No se trata de defender a Obama ni de crucificar a Trump sin pruebas. Se trata de exigir que las instituciones hagan su trabajo con independencia y que los políticos —especialmente aquellos que han ostentado la mayor magistratura de un país— se abstengan de dinamitar el tejido institucional por intereses personales o partidistas. La justicia no puede ser espectáculo ni venganza.

Este nuevo capítulo de la tormenta política estadounidense confirma que la lucha por el poder en ese país ha dejado de ser un debate ideológico y se ha convertido en una batalla sin reglas, donde la desinformación, el sensacionalismo y la manipulación emocional ocupan el centro del ring. Un espectáculo peligroso en tiempos de incertidumbre global, donde el debilitamiento de las democracias puede abrir las puertas a liderazgos autoritarios o populistas.

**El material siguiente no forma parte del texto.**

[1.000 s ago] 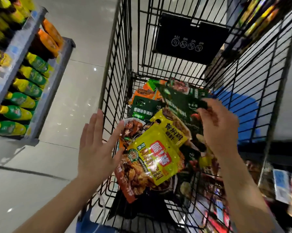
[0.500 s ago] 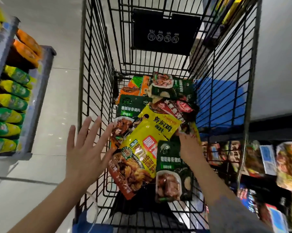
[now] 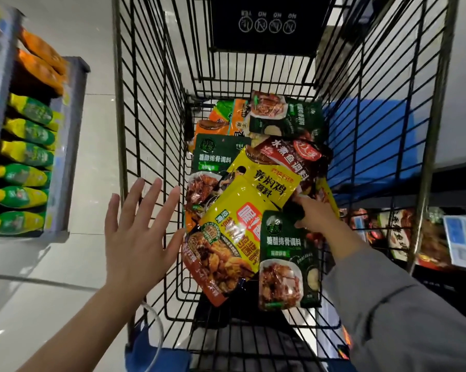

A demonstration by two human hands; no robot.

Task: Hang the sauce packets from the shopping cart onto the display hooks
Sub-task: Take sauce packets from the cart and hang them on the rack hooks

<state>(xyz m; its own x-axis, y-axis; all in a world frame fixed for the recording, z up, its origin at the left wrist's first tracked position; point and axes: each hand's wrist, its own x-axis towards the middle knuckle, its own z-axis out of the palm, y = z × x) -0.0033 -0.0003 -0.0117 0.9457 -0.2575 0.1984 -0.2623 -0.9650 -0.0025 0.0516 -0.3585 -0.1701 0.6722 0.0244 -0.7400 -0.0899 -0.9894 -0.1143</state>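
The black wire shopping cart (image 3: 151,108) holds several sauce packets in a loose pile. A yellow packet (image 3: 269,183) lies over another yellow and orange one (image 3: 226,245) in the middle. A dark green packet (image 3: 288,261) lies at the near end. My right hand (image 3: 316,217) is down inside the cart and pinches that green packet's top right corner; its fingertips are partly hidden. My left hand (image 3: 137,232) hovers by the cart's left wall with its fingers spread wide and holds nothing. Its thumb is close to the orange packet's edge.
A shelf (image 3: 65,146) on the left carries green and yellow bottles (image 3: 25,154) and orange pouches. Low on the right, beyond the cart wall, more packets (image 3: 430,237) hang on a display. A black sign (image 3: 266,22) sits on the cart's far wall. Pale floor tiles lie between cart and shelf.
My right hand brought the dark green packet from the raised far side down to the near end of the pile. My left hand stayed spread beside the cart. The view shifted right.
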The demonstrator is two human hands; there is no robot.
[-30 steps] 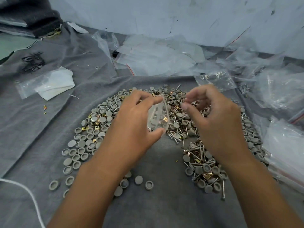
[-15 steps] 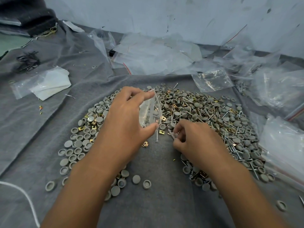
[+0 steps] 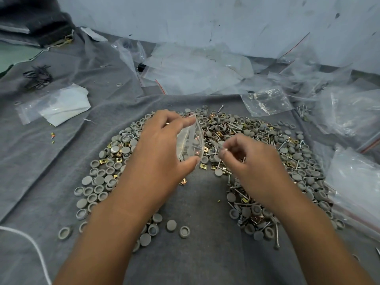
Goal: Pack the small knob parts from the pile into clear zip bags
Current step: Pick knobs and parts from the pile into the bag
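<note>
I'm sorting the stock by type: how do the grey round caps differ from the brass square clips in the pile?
The grey round caps are dull grey discs, some with the hollow side up; the brass square clips are shiny, gold-coloured and angular. The caps look larger than the clips. The caps far outnumber the clips, which lie scattered among them. Both lie loose on the grey cloth, mixed with screws.

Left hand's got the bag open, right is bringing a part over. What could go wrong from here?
1. The right hand pinches something small beside the zip bag; the bag's mouth looks narrow, so the part may miss and drop into the pile.
2. The left hand holds the bag only by its edges; it could slip or tip and spill its contents.
3. Screws and brass clips are mixed with the grey caps, so wrong pieces may be picked.
</note>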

El caso Epstein aún tiene muchas sombras por aclarar. Y si existen pruebas de que figuras públicas cometieron crímenes, deben ser investigadas y sancionadas. Pero mientras el debate siga anclado en acusaciones sin sustento, calificativos extremos y estrategias de demolición mediática, la justicia seguirá siendo rehén del poder, y los verdaderos culpables, si los hay, seguirán protegidos por el ruido.

Habrá que observar con atención cómo evoluciona esta tormenta. Porque más allá de nombres y colores, lo que se pone en juego es el principio mismo del Estado de derecho y el valor de la verdad en una sociedad que parece acostumbrarse peligrosamente a vivir entre escándalos, sin exigir cuentas claras a nadie.

Por ahora, lo cierto es que la palabra “traición”, lanzada al aire con tanta ligereza, ya contaminó el debate público. Y aunque el viento de la política cambie, el daño —como suele pasar con las tormentas— podría durar mucho más que la lluvia.